No comment da oltremanica

Rumors sull'arrivo di Tisci da Versace: Donatella smentisce

Dopo l'intensificarsi dei rumors nel Regno Unito e in Europa, Donatella Versace interviene personalmente per mettere a tacere le indiscrezioni. Riccardo Tisci non sarebbe in procinto di andare da Versace, lasciando il suo incarico da Burberry. Nessun commento, invece, dagli headquarters della griffe britannica.

La smentita di Donatella Versace, si legge su wwd.com, è tanto più decisa dati i suoi trascorsi con Tisci. Tre anni fa, prima di approdare da Burberry, lo stilista sembrava intenzionato a passare nelle fila dalla casa di moda della Medusa, ma poi non se ne era fatto più niente. All'epoca il creativo era libero sulla piazza, essendo uscito da Givenchy all'inizio del 2017 dopo 12 anni all'insegna del successo.

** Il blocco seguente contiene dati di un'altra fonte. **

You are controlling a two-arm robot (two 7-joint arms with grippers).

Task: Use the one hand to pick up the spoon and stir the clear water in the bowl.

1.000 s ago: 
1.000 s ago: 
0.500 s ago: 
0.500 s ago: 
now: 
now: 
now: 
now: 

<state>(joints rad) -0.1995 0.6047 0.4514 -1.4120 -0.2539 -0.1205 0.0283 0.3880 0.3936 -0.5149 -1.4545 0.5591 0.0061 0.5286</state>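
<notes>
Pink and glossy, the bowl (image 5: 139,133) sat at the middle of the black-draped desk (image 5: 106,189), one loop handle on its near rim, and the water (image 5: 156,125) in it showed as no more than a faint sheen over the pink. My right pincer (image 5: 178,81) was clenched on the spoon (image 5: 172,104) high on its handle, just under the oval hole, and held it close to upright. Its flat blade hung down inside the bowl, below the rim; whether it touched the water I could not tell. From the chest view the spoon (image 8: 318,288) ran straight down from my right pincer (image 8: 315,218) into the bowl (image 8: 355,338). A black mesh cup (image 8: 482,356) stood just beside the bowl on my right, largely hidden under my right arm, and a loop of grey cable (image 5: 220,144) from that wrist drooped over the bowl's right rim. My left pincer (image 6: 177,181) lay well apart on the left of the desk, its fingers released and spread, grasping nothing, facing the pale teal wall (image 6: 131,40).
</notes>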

Non era chiaro all'epoca come i due si sarebbero spartiti i ruoli, a meno che non avessero intenzione di condividere la carica di co-direttore creativo, come hanno fatto Miuccia Prada e Raf Simons

La prima volta Donatella Versace aveva ripetutamente sviato le domande circa il potenziale arrivo di Tisci nell'azienda di famiglia. Ai tempi il marchio non era ancora in capo a Capri Holdings. Da allora la stilista ha continuato a disegnare la griffe, riscuotendo consensi. 

All'inizio di questo mese, alla Goldman Sachs’ Annual Global Retailing Conference, John D. Idol, presidente e amministratore delegato di Capri Holdings, ha definito Versace una delle migliori risorse del gruppo: «Abbiamo un'azienda, un marchio e una maison di lusso, guidati da uno dei suoi fondatori, Donatella [Versace], che ha un messaggio e una voce così importanti nel settore della moda, che saremo in grado di accelerare, con un fuoco laser».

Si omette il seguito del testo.